Worse than the performance of the troika of press people was the realization, as we watched, that there was hardly a man or woman on the stage in Boulder we
would be proud to have as representing our nation. By whom we would not be embarrassed abroad. In whom we could place trust and confidence.

Beginning with the figure on stage left, Rand Paul. Although we had often admired his independence, Wednesday night he appeared more as quixotic, liable to want to force the Congress, the nation, and our allies into considering some off-the-wall hobby-horse that was consuming him. He promised us he would begin filibustering legislation first thing in the morning. Most of us have had more than our share of filibustering.

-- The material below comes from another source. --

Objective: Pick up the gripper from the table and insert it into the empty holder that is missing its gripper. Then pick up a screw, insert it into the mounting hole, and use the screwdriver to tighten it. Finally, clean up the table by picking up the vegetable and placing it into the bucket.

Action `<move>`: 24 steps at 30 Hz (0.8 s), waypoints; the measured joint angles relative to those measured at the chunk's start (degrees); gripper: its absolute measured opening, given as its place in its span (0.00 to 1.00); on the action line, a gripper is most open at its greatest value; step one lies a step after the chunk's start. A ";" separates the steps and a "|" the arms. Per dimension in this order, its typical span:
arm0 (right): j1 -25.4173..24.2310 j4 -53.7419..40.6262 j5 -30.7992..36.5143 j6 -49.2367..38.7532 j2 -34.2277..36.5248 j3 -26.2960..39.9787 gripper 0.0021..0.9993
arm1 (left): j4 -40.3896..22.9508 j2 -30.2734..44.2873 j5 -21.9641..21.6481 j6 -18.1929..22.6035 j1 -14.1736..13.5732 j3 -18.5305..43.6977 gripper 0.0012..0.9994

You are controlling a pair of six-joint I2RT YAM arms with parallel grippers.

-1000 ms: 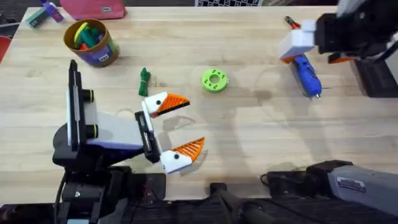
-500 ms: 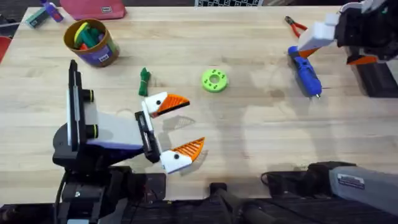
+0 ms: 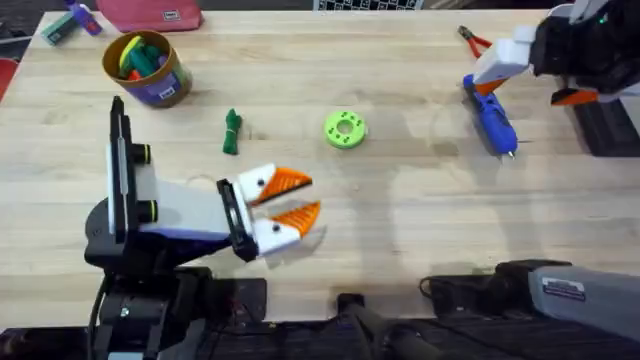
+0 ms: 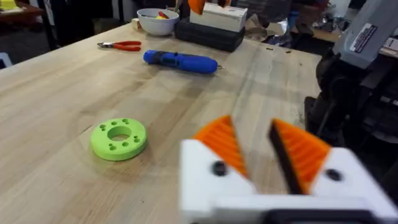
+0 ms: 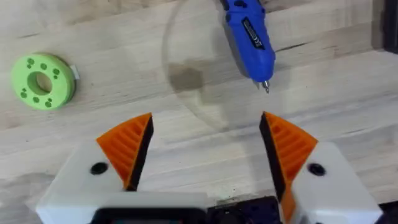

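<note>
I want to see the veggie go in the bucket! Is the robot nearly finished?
Not quite. Looks done: the left gripper and the right gripper each wear two orange fingers. In hand: nothing; the right gripper hangs open above the screwdriver, which lies on the table. Left to do: the vegetable lies on the table, outside the bucket.

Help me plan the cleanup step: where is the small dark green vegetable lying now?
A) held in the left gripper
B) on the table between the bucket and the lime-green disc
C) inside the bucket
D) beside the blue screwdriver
B: the vegetable lies on the bare table, with the bucket on one side and the lime-green disc on the other.
</note>
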 joint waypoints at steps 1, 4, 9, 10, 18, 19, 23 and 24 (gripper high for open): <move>-0.01 0.04 0.07 -0.02 0.00 0.00 0.99 | 0.00 0.01 -0.02 0.01 0.00 0.00 0.20; -0.18 1.08 1.18 -0.02 0.00 0.00 0.99 | 0.00 0.00 -0.12 0.36 0.00 0.00 0.02; -1.57 7.43 2.49 -1.69 0.67 0.00 0.99 | 0.00 0.02 -0.14 0.36 0.00 0.00 0.02; -1.98 8.88 2.57 -2.64 1.12 0.00 0.99 | 0.00 0.02 -0.14 0.37 0.00 0.00 0.02; -6.83 18.10 2.78 -12.10 10.38 0.02 0.99 | 0.00 0.01 -0.14 0.36 0.00 0.00 0.02; -7.30 18.71 2.75 -13.15 11.76 0.04 0.99 | 0.00 0.02 -0.14 0.38 0.00 0.00 0.02; -8.37 18.93 2.48 -17.84 17.98 1.71 0.99 | 0.00 0.00 -0.14 0.38 0.00 0.00 0.02; -8.41 18.95 2.46 -18.98 19.71 2.55 0.99 | 0.00 0.00 -0.14 0.38 0.00 0.00 0.02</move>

To his right stood Chris Christie, New Jersey’s governor who, according to polls, wants him to withdraw from the race. Christie’s response is that his constituents love him, are used to him, and don’t want to lose him. The other reading of the polls has his constituents replying they think he would not make a good president. Visually Christie belongs on ‘The Sopranos,’ and too often in the past he has used direct confrontation that seems to confirm his membership in that society. His real talent is in scoping out what the public wants, as he did during the debate. Lots of talk. Little action. A more vocal Obama in disguise, just a Republican.

Carly Fiorino stood ”proudly on her little flat feet to say…” once again how her business career had empowered her…the difficulty here being that her success or failure in business depends on who is telling the story. Her attack on Planned Parenthood during debate number 1 was such a gigantic lie that, to us, she’s unthinkable as a candidate of justice and civil rights.

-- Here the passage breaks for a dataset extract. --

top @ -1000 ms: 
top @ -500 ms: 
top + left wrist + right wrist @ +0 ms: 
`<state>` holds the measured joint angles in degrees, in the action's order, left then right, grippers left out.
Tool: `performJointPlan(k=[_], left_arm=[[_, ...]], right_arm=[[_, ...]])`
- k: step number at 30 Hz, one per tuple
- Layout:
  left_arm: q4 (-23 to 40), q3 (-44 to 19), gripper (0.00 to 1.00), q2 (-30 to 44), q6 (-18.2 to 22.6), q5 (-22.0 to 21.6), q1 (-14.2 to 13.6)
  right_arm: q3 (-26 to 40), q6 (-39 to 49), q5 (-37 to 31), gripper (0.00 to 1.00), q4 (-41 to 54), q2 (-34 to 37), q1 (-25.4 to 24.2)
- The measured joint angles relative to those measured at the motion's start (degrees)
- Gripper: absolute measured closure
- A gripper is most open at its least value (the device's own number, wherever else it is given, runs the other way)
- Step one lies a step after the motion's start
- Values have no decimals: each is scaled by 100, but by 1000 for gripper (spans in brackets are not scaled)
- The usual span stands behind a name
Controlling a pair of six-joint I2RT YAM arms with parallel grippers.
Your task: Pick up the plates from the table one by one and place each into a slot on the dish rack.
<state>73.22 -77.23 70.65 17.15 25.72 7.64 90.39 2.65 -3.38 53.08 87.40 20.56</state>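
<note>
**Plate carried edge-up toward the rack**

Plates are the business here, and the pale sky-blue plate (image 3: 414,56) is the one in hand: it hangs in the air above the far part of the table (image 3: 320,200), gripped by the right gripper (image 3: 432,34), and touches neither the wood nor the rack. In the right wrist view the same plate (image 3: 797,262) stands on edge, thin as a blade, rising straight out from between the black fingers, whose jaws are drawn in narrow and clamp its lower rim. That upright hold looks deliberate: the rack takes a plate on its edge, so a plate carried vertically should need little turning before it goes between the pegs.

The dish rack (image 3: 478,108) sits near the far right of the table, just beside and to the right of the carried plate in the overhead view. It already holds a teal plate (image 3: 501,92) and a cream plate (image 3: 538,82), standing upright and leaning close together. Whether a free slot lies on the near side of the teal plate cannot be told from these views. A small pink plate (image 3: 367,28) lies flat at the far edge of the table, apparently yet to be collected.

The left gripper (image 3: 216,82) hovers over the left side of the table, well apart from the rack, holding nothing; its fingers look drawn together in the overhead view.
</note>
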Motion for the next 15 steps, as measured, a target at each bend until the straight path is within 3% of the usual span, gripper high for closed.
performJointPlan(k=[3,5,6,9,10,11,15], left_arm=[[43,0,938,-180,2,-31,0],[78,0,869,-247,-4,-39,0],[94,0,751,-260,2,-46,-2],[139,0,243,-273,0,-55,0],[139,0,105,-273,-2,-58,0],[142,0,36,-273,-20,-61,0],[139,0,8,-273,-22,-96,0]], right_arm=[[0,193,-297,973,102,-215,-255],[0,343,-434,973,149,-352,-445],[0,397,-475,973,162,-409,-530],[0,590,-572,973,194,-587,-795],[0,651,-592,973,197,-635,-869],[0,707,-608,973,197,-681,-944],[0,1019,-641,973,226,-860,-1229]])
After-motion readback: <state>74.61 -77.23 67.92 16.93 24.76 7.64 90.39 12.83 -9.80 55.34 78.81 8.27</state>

Ted Cruz is proud of having done nothing. He is proud, he said, of leading the fight against Obamacare, proud of leading the fight against Planned Parenthood, proud leading the fight to close down the government. He’s a gifted speaker of overweening ambition and no accomplishment. This is the single most dangerous man on the stage. It is he who can make the right-wing in Kansas vote against itself.

Ben Carson looks sleepy because he is, and lazy. Here again is a candidate who has the time to study and doesn’t. His ideas, such as they are, are impenetrable. Yes, he speaks quietly. He has to. He has nothing to say.

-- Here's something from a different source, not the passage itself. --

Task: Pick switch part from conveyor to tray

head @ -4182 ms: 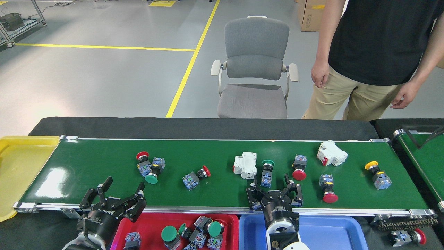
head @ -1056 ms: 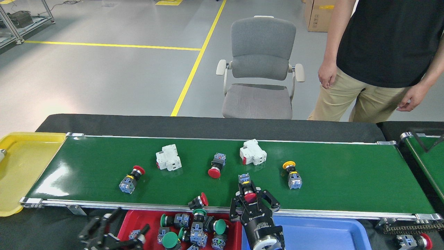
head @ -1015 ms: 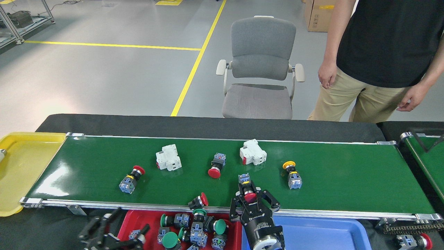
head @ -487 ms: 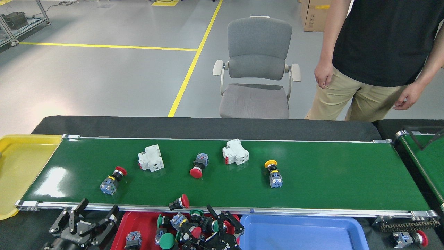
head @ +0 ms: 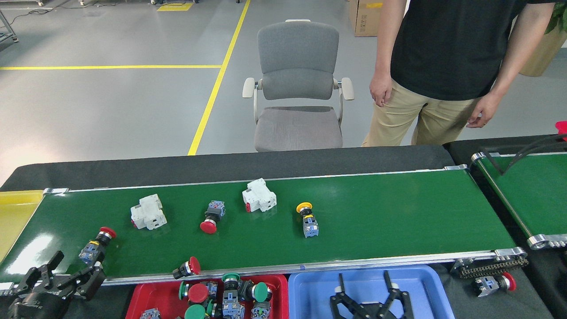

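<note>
Yellow bin (head: pixel 15 212) at far left, butting the conveyor (head: pixel 398 221) end. Left gripper (head: pixel 60 277) low at bottom left, just off the belt's near-left corner, fingers spread, nothing between them. Just past its tips: red-cap switch (head: pixel 95 248) lying on the belt near the left end.

Along the belt, left to right:
- white breaker (head: pixel 148 217), tilted
- red mushroom switch (head: pixel 211 218), cap toward the near side
- second white breaker (head: pixel 259 201), closer to the far rail
- yellow-cap switch (head: pixel 307 219), cap pointing away, blue block toward the near rail

One more red-cap switch (head: pixel 187 268) sits at the near rail, on the belt's edge, just above the tray (head: pixel 153 294). Whether it touches the rail, can't tell.

Tray is below the near rail, partly cut off by the frame; pile of green and red switches (head: pixel 230 294) in it, clustered toward its right side. Blue tray (head: pixel 310 288) touches it on the right. Right gripper (head: pixel 370 297) hangs over the blue tray at the bottom edge, fingers spread, holding nothing.

Right half of the belt bare. Loose red switch (head: pixel 494 283) on the black table past the belt's near-right corner. Second belt (head: pixel 531 199) at far right. Behind: grey chair (head: pixel 297 88), person (head: pixel 443 66) standing at the table's far side.
</note>
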Tool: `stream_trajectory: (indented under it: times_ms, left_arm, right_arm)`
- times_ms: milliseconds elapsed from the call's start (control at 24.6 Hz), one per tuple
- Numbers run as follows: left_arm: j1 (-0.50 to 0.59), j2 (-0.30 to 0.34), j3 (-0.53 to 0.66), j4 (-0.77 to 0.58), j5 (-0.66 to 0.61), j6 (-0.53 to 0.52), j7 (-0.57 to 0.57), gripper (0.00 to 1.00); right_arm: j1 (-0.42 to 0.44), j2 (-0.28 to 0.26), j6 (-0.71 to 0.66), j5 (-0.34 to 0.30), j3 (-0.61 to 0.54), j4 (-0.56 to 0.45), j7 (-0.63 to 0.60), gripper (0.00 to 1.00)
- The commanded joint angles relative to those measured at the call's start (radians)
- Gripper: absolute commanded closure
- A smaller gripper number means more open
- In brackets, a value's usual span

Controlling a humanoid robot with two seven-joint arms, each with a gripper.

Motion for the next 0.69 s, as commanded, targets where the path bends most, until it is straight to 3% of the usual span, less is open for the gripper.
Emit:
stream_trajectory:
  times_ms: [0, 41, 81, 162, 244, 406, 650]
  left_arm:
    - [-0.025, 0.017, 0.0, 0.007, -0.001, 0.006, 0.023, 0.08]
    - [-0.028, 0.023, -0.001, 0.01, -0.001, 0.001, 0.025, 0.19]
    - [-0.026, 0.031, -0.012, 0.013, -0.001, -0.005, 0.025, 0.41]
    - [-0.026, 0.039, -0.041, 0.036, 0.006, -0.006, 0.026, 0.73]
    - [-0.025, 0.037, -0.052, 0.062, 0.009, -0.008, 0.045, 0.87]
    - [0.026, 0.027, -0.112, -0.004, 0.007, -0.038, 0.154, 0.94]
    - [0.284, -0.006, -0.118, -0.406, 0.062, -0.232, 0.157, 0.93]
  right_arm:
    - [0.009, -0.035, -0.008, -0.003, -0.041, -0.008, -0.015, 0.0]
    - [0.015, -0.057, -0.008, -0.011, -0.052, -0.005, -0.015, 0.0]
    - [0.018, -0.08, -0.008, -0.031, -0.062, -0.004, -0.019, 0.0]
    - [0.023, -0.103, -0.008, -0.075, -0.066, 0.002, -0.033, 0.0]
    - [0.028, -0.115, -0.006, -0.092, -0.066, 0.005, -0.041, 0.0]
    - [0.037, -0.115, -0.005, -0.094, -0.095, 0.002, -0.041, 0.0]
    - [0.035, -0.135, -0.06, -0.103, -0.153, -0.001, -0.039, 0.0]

Donald Trump “jes keeps on rollin’ and rollin’, and rollin ‘.” Amazing. He’s trying to tone down his enthusiasm and confidence, and not doing a great job of it. People love him because they love to watch tall buildings being demolished. But he’s trying to learn. “Hi, ya, Queenie! We’ve got lots in common. The people love us!” Would be our worst nightmare, but perhaps, in time, he could learn to stay silent and ask good questions. Meanwhile, he’s an embarrassment.

Mario Rubio is really slippery. His pushback against Jeb’s lecture on senate attendance was masterful. There is, however, the little matter of finance. This guy with a checkbook is a menace and worse at financial planning than we are. (Which is disastrous.) And it’s no longer necessary to tell us about his family and their struggles. Every family struggles. What’s important is his focus on the country, rather than on himself. Ambition is swell, but tempered with vision is what’s required. Too young, too unseasoned, too confused about immigration – his Achilles’ heel. Re his ambition: he’s going to be a candidate for the next thirty years.

Jeb Bush, for every new resolution to toughen up, get cracking, have fun, become a better debater and candidate, is standing in a sinking boat in a Florida bayou, eight years out of office and lost. That he plans to use his brother’s team of advisors is not reassuring. Probably the most capable candidate, he’s become a lump of coal – which you know he’ll promote. As well as any big business proposal or advantage sought by lobbyists. He would cost us a fortune.

John Kasich is middle-aged, grouchy, and effective. He has about as much chance as the proverbial snowball. He was a good Congressman, a good governor, and would make a reasonable showing but for being prolife. (Of course, in the end, aren’t we all?) He gets the short end of the stick in these debates and comes off as angry and scolding, which he is. Needs tempering but not too much. He really wants to do good things. We’re inclined to let him try.

As for the “undercard,” occasionally a flower bursts into bloom but the weeds are just too tall for it to be seen.